Women Really Need the “Bones” for It!

If my husband sees you sneaking around like this, that’s going to be the end of you” – my great grand mother Bhanumati’s out the ordinary sentence way back in 1998

It is this sentence of her’s that keeps me away from my parippu vada and chai which I long to devour all the bumpy way back home. 

Hi, I am Viji. Back in 1998 I was a graduate student in Biochemistry at Government College, Kariavattom who used to commute home and college in the KSRTC buses that barely kept time. If no KSRTC buses arrived till 5.30 PM at the Kariavattom Jn, I used to take the tempo from Kazhakuttam with my body compressed at 45 degree angle for a long period of 1 hour and 15 mins. Post this tiresome experience and after entry into the compound walls of our house is this threatening note.

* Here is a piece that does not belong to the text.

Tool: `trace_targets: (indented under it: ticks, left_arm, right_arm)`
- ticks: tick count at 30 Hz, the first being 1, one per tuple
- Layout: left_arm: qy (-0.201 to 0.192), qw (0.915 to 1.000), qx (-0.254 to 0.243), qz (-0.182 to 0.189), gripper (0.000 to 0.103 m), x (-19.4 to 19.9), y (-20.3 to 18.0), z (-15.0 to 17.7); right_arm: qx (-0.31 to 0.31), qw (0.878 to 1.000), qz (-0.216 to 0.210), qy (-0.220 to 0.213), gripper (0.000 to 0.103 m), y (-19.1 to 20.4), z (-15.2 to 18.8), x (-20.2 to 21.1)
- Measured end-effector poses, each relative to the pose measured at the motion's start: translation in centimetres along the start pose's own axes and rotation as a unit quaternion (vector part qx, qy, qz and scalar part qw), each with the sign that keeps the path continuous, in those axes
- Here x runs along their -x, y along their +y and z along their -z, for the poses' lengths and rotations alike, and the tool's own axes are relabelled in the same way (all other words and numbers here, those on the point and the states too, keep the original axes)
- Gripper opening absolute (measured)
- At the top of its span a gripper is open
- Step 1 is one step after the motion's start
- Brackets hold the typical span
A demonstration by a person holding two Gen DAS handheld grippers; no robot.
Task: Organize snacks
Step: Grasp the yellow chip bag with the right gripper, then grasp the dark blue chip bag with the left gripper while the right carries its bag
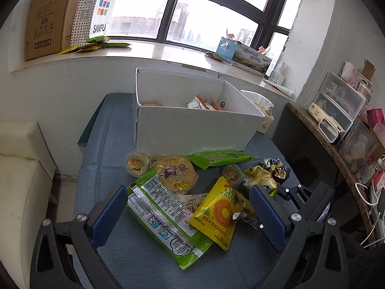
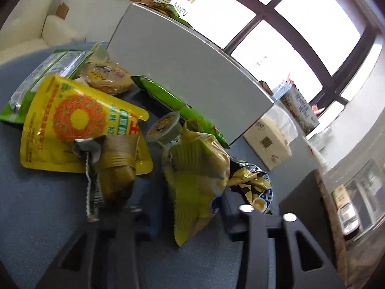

Grandma Bhanumati popularly known among her grand children as Kolichira Ammama (since her house was in Kolichira, the place where actor Indrans hail from) was 84 years in 1998 when she was diagnosed with Alzheimer’s Disease (AD). Although she looked healthy and had a great appetite, most of the time she forgot what she ate and complained to people that members in the house barely gave her anything to eat. Our house was in very close proximity to the Sarkara Devi Temple, Chirayinkil and therefore entertained a lot of guests at home – both we knew and did not know. Lot many people in the neighbourhood knew the crisis at home and a large number of people attempted to pass on the sad story of Kolichira ammama with their own combination of spices, rather unsuccessful though. Funny, those days I used to look at Kolichira Ammama with curiosity. She ate and waited patiently for her husband who died 40 years back and told her grand children to be mindful of him. Kolichira Ammama in fact believed that we were orphans being taken care of our grandmother because she had nothing else to do. I used to think of the time when Kolichira ammama and me mostly spend before. We mostly talked about the many olden ways to braid hair and prepare home-made kajal. She had silky loose skin and gave me very good head massages with aromatic hibiscus oil. On weekends I really missed all those. I somehow thought that Kolichira ammama will remember all that once again. But she never did. Months went by and one day Kolichira Ammama’s pulse started declining and she died peacefully in a warm bed in the quiet company of her children and our family doctor. She was 86.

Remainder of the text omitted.